Somewhere in the market, vendors are providing products that can track a company’s headcount, breaking the workforce down into groups or genders or by ethnicity. These applications are fine for what they can do: give the user data about differences such as those between the marketing and finance groups, including salary differentials.
But is this talent analytics? Heck, no. This is essentially a dressed-up list. But some vendors might claim such a product is, indeed, talent analytics.
Elsewhere in the market, vendors are providing human capital management, talent management, applicant tracking and performance management software. These applications are fine for what they can do: essentially, help run a human resource operation.
Are they providing talent analytics? Probably not — even if a vendor claims otherwise.
Instead what they usually are doing is providing users with a very light ability to pull data from within their app, said Dave Weisbeck, chief strategy officer with Visier.
“That is not people analytics,” he said. “You could call that embedded reporting for your applicant tracking software.”
Dressing Human Resource Software in Talent Analytics Clothing
This isn't to suggest the world of human resource software is rife with fraud. Rather, this tendency to exaggerate and over-hype cuts across almost all software categories. We've already looked at this trend in the robotic process automation space and machine learning, to name just two. And so it also is with human resources, said Weisbeck. “There are dressed up applications out there that are definitely not people analytics, but say that they are.”

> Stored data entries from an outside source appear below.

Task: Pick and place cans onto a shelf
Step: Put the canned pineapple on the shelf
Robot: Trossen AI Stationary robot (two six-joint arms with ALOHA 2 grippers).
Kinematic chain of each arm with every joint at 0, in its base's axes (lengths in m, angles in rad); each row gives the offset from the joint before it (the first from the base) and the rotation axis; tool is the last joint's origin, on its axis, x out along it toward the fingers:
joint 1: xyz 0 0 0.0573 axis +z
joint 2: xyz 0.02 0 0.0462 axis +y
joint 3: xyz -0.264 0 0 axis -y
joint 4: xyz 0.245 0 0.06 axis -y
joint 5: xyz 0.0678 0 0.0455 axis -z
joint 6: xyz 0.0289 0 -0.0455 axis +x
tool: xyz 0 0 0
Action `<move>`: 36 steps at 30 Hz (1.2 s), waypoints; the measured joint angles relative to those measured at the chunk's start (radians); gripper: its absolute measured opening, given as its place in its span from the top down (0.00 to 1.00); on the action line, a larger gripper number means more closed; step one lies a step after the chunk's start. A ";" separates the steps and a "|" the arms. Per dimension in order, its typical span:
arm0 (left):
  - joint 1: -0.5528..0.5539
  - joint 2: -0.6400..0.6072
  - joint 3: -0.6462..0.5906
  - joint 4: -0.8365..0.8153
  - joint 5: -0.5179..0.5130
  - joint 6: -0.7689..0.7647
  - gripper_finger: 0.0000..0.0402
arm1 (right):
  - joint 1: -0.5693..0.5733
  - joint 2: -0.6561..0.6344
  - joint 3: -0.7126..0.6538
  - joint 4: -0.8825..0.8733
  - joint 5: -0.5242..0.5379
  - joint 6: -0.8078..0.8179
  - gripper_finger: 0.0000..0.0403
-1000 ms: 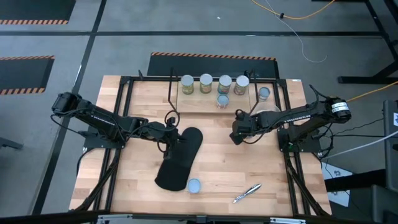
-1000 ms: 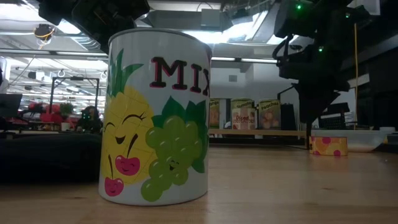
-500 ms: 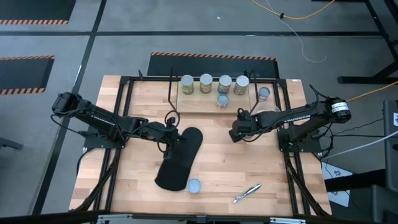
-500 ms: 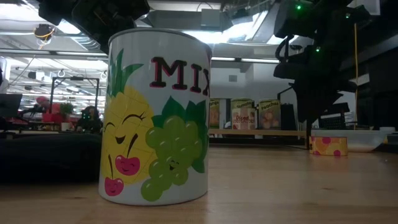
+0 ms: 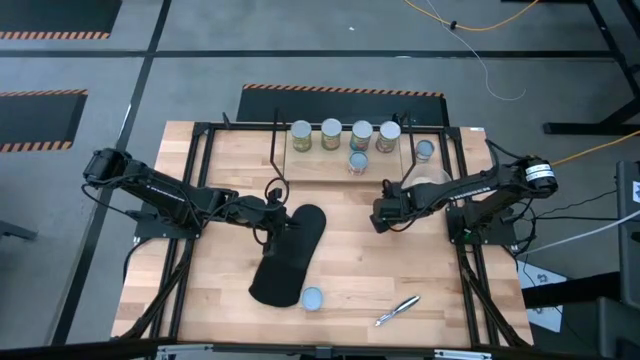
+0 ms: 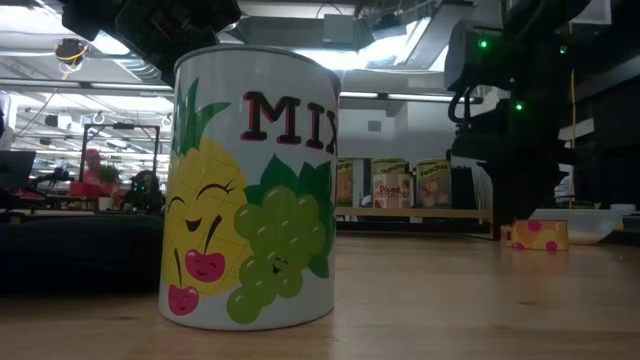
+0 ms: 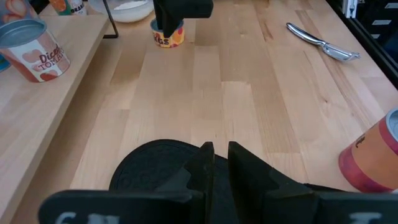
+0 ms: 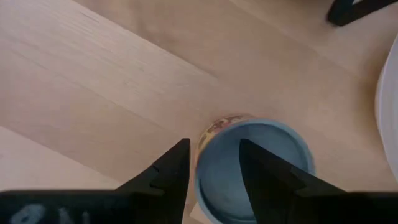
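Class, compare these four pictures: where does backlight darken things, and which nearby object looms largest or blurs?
Low view: bright ceiling lights behind leave the arm a near silhouette, while the fruit can close to the lens looms huge. Right wrist view: the blue-topped can under the right pincer looks soft. High view: even light, faint shadows.

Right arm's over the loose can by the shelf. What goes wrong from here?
1. The right gripper, open, sits off-centre over the blue-topped can: one finger overlaps the lid, so descending may strike or tip it.
2. The white bowl lies close by; a knocked can could hit it.
The left gripper waits over the black mat.
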 joint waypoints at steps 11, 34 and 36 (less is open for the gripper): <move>0.000 0.000 0.000 0.000 0.000 0.000 0.90 | 0.000 0.000 -0.005 0.010 -0.023 -0.024 0.72; 0.000 0.000 0.000 -0.001 0.000 0.000 0.90 | 0.001 -0.001 -0.005 0.152 -0.401 -0.856 0.96; 0.000 0.000 0.000 -0.001 0.000 0.000 0.90 | 0.001 -0.001 -0.005 0.151 -0.449 -0.947 0.96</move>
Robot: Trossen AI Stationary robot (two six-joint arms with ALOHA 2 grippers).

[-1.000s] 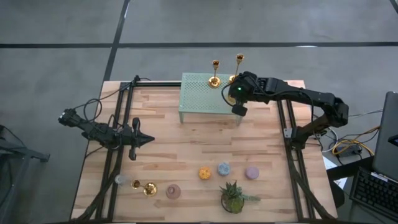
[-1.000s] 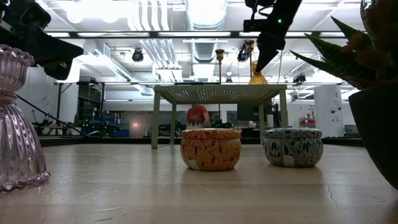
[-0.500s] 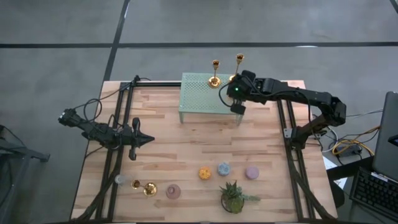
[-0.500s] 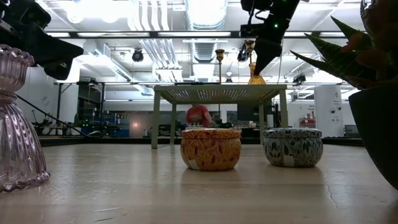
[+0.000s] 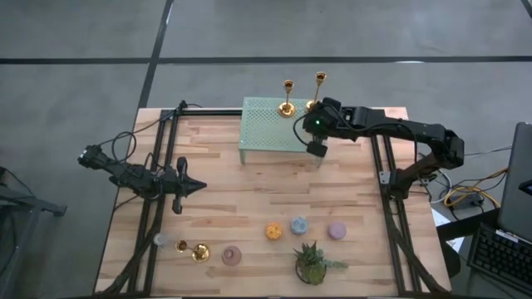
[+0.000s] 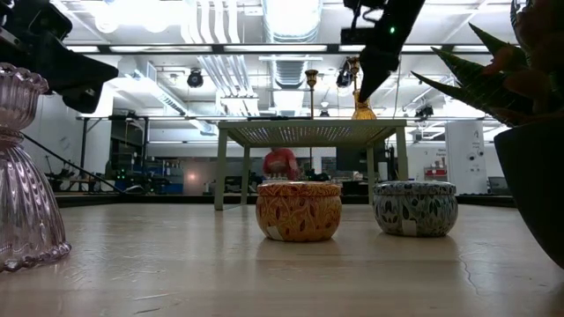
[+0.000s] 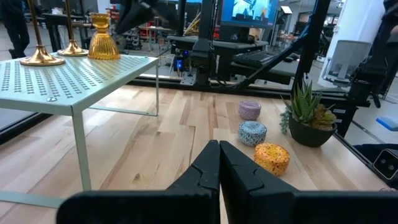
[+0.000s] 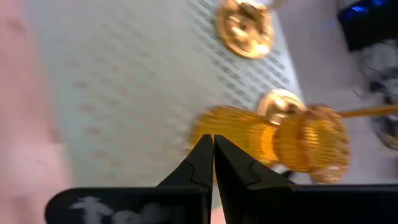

Often these applications are simply doing college-level regression analytics and statistics, said Xavier Parkhouse-Parker, co-founder and CEO of PLATO Intelligence. “It can be hard to spot because often times they can produce some really cool results — but it’s still not talent analytics.”
Related Article: Talent Analytics: What It Is and Why It Matters
Spotting the Difference Between Fake and Real People Analytics
To tell the difference between the pretenders and the real thing, companies shopping for a talent analytics solution should look out for the following:
Learning Opportunities
An over-emphasis on reporting
There is nothing wrong with reporting, said Weisbeck, it is a viable use case. But reporting is only a small piece of talent analytics.
The reality is, such a vendor's core competency is likely something else — for example, applicant tracking or payroll. “But they know they need to check a box on analytics.” What these companies are really doing, though, is building lists, he said. Analysis, by contrast, “has to give you root causes and in order to find root causes you have to be able to find patterns and make connections. And that means cutting across the data.” Which brings us to ….
The application can’t bring in outside data
“If you can’t connect the data or bring together multiple sources, then you can’t do something as basic as improving your quality of hiring,” Weisbeck said. “Because to improve the quality of hiring you have to look at where you source people, you have to look at how they’re performing once they’ve joined the organization and then see how they are progressing. All of that is in probably three or four systems and if you can’t bring it together then you are not doing analysis.”
If the vendor can’t explain to you how they are using the data to get results then something is wrong, Parkhouse-Parker said. “More to the point they can’t run a proper test or pilot with your data. Or if they do, the answers are just generalized to your situation — sort of like a horoscope.”
Speaking of analysis …
The application must be able to perform multi-dimensional analysis, Weisbeck said. “A list is one thing, but multi-dimensional analysis would allow you to see, to give an example, the employees you have hired in the last year, next to the performance ratings in their initial hire — and then limit that list to the people hired by proactively reaching out and sourcing them through LinkedIn.” That exercise, he said, gives the company an understanding of how LinkedIn is performing as a source of quality candidates.
The vendor can’t give examples of past client scenarios
A vendor doesn’t have to tell you the name of the client, but it should be able to tell you what results the client realized from using the application, Parkhouse-Parker said. “At the end of the day, if you can’t see or hear about other people’s results then I would question whether they exist.”